Araştırmacılara göre kafein, hastalıktan sorumlu olan beta-amiloid proteinlerinin beyindeki konsantrasyonunu yaklaşık yarı yarıya azaltıyor. İlginç bir şekilde, kalıcı bir iyileşme elde etmek için Alzheimer hastası farelere büyük miktarlarda kafein vermenize bile gerek yok. Miktarı bir kişiye tahmin ederseniz, bu her gün sadece yarım gram kafein olacaktır. Bu da yaklaşık beş fincan kahvenin içerdiği miktara karşılık geliyor. Bu arada deneyde, Alzheimer hastalığından muzdarip bir kişininkine benzer hafıza kaybı geliştirecek şekilde genetiği değiştirilmiş fareler kullanıldı.

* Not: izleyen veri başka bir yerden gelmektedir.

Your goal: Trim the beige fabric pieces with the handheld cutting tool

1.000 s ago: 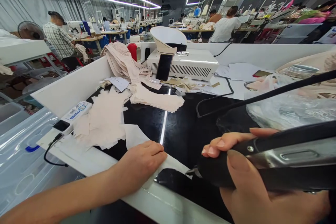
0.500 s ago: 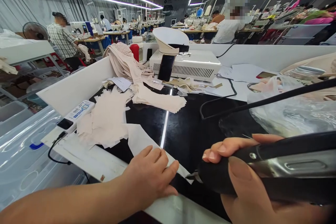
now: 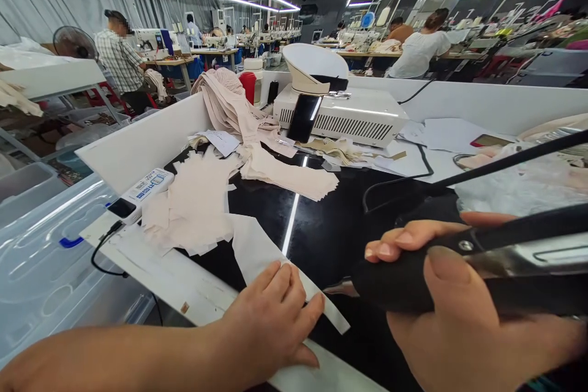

Kedi ve köpeklerin aksine, vahşi hayvanlarda demans veya Alzheimer hastalığı hakkında neredeyse hiçbir bilgi yoktur. Yoğun bir şekilde arama yapsanız bile, vahşi doğada çılgın bir hayvana nadiren rastlayacaksınız. Bunun iki nedeni var: Birincisi, yaşlanan hayvanların, zihinsel engelleri nedeniyle, kısa bir süre de olsa, vahşi doğada hayatta kalma şansları neredeyse yok. Bu durumda ya yırtıcı hayvanlar için kolay bir av oluyorlar ya da artık kendileri yiyecek bir şey bulamıyorlar. Öte yandan vahşi doğada hayvanlar, genellikle iyi korunan, sürekli yiyecek sağlanan ve gerekirse tıbbi bakım da verilen insan bakımındaki kadar yaşlı yaşamazlar. Bu, vahşi hayvanların demansın meydana gelebileceği bir yaşa erişme şansını bile azaltır.
Kış uykusundan sonra gençleşme
Ancak bir hayvan – belki de sadece uzak bir gelecekte – insanlarda Alzheimer hastalığının tedavisine yardımcı olabilir: Yer sincabı, bizim dağ sıçanımızla yakından akraba olan ancak önemli ölçüde daha ince olan ve bu nedenle sincaba daha çok benzeyen küçük bir yer sincabı. Kışın soğuğundan ve buna bağlı yiyecek kıtlığından kaçınmak için kış uykusu etkileyici bir sekiz ay sürer.
Ancak yer sincapları uzun kış uykusundan uyandıklarında şaşırtıcı bir şey olur: Küçük kemirgenlerin beyinlerinde büyük arızalar meydana gelir. Sincaplar muhtemelen uyandıklarında nerede olduklarını bile bilmiyorlar. Moleküler düzeyde kış uykusundan sonra oluşan beyin hasarı Alzheimer hastalarında görülen hasara çok benzer.
Ancak asıl şaşırtıcı olan, yer sincabının beyninin birkaç gün sonra yenilenmesi ve hafızasının geri gelmesidir. Dolayısıyla bilimin bu beyin onarım mekanizmasının gizemini çözmeye son derece ilgi duyduğu açık. Eğer bu başarılı olursa, bir gün Alzheimer’ı tedavi edebilme yolunda büyük bir adım olabilir. Ve sadece köpeklerde ve kedilerde değil, insanlarda da.